Il suggerimento che arriva dal report di Break Free From Plastic è solo una prima parte delle possibili soluzioni per liberarsi dal perverso legame tra plastica e fonti fossili, riducendo la dipendenza da entrambi. “Mentre l’Ue ha spianato la strada a una moderata riduzione del consumo di plastica, e quindi della produzione, in particolare attraverso la sua direttiva Sup – si legge ancora – non è stato fissato alcun obiettivo globale di prevenzione vincolante. Come sottolinea l’ultimo rapporto commissionato dal gruppo commerciale del settore Plastics Europe, sebbene la prevenzione sia in cima alla gerarchia dei rifiuti, finora questa non è stata una priorità chiave esplicita della maggior parte delle politiche o delle azioni del settore”.
Quel che preoccupa di più è che, nonostante le buone intenzioni delle istituzioni comunitarie, non si vede all’orizzonte un reale cambio di passo. “Dal 2014 al 2019, la quantità di rifiuti di imballaggio in plastica è aumentata del 16% nell’UE e non mostra segni di rallentamento – recita il report – Le ultime previsioni dell’industria sugli imballaggi in plastica e sui rifiuti di plastica per uso domestico nell’UE suggeriscono che aumenterà costantemente dell’1% all’anno fino al 2050, un numero che può essere considerato prudente.

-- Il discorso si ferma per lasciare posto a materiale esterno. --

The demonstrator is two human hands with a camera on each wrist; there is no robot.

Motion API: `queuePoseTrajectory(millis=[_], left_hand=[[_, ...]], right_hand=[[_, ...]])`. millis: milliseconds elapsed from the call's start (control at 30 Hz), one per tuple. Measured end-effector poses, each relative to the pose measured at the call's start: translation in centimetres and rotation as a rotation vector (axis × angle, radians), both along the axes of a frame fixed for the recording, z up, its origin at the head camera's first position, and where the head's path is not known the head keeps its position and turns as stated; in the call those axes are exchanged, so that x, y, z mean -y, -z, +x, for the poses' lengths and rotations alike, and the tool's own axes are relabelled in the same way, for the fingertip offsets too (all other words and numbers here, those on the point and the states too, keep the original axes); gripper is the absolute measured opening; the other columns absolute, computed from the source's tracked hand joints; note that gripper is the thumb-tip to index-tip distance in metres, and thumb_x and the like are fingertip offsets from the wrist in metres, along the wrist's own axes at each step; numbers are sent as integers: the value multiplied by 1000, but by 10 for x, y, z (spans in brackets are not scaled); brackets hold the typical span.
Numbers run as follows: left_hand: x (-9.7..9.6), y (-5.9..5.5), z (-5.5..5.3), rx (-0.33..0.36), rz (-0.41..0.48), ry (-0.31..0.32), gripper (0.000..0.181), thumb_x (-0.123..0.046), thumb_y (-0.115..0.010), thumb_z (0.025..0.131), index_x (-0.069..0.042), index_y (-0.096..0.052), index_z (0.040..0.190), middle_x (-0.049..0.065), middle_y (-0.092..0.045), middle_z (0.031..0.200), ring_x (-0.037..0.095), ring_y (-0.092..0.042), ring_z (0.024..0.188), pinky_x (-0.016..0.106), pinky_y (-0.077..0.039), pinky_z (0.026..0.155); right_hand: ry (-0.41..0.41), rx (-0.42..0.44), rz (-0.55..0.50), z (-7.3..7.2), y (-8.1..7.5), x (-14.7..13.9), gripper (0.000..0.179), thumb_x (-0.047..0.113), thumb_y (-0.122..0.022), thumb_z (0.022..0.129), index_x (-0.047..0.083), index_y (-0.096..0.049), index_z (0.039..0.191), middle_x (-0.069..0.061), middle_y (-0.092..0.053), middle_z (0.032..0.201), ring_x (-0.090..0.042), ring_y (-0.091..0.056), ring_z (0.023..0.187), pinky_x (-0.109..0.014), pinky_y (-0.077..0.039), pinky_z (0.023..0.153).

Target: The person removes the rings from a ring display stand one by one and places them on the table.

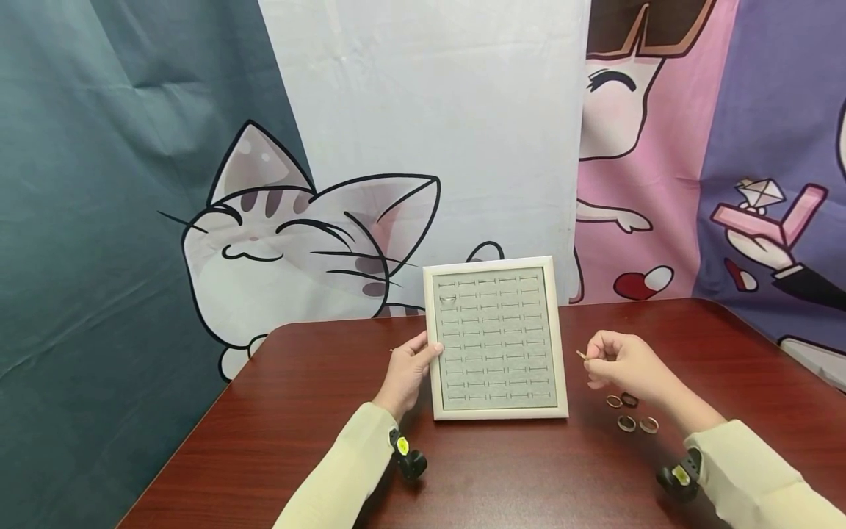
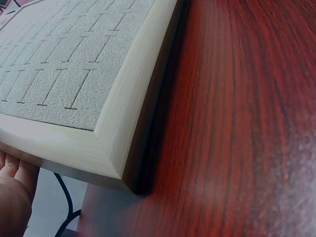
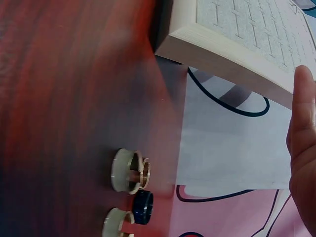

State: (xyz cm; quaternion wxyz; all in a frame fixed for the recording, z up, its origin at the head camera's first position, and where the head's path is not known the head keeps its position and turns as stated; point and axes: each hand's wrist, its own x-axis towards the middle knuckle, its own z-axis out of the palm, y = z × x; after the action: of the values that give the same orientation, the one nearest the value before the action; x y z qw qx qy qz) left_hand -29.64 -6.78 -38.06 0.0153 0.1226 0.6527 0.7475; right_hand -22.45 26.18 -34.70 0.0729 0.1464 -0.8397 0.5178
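Observation:
A ring display board (image 1: 496, 345) with a pale wooden frame and grey slotted fabric leans upright on the table. My left hand (image 1: 406, 371) grips its left edge, thumb over the front of the frame. One silvery ring (image 1: 448, 298) sits in a slot near the upper left. To the right of the board, my right hand (image 1: 624, 364) pinches a small gold-coloured ring (image 1: 581, 355) between thumb and fingertips, apart from the frame. Below that hand lie several loose rings, among them a dark ring (image 3: 143, 207) and a wide pale ring (image 3: 123, 170).
The dark red wooden table (image 1: 522, 477) ends at a cloth backdrop (image 1: 449, 110) printed with cartoon figures. A dark cable (image 2: 66, 197) shows beyond the table edge in the left wrist view.

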Motion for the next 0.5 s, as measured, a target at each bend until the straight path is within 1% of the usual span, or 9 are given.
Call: queuePoseTrajectory(millis=[267,333,467,500], left_hand=[[0,1,-1,4,-3,-1,42,-12,-60,89,-3,-52,130,15,-65,113,11,-65,86,28,-51,81],[0,1,-1,5,1,-2,41,-11,-60,89,-3,-53,129,15,-65,112,11,-65,86,28,-52,80],[0,1,-1,-3,8,-4,42,-11,-60,89,-2,-53,129,15,-65,111,11,-65,84,28,-52,79],[0,1,-2,-4,9,-2,42,-11,-60,89,-2,-53,129,15,-65,111,11,-65,84,28,-52,79]], right_hand=[[-8,30,4,12,6,-4,11,-3,-59,82,-5,-48,79,3,-53,61,-11,-60,54,-35,-55,54],[-15,32,4,15,7,-5,11,-3,-59,82,-4,-48,79,3,-53,61,-11,-59,53,-35,-55,54],[-40,37,10,21,10,-10,12,-2,-59,83,-4,-48,79,2,-53,61,-12,-60,55,-34,-55,56],[-43,52,19,22,11,-11,12,0,-59,83,-3,-48,79,1,-54,61,-12,-59,54,-32,-54,52]])
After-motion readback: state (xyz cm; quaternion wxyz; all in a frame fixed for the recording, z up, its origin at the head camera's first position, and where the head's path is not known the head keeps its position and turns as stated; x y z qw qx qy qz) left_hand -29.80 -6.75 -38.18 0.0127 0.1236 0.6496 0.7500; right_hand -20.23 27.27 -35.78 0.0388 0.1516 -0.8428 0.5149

Gli imballaggi riutilizzabili e ricaricabili rappresentano solo una porzione molto marginale della quota di mercato nei paesi dell’UE (di solito non più del 2-3%) e la maggior parte dei pochi sistemi ricaricabili esistenti in Europa sono stati sviluppati con bottiglie o contenitori di vetro”.
Vuoto a rendere, responsabilità estesa del produttore, prevenzione e riutilizzo: sono tutti concetti cardine dell’economia circolare. Il nesso è immediato, e deve esserlo anche per i decisori politici: per superare la crisi energetica e attenuare la dipendenza dal gas russo, l’Unione europea e i suoi 27 Stati membri devono ricorrere all’economia circolare. Una necessità quanto più urgente e conveniente, dal punto di vista economico e ambientale.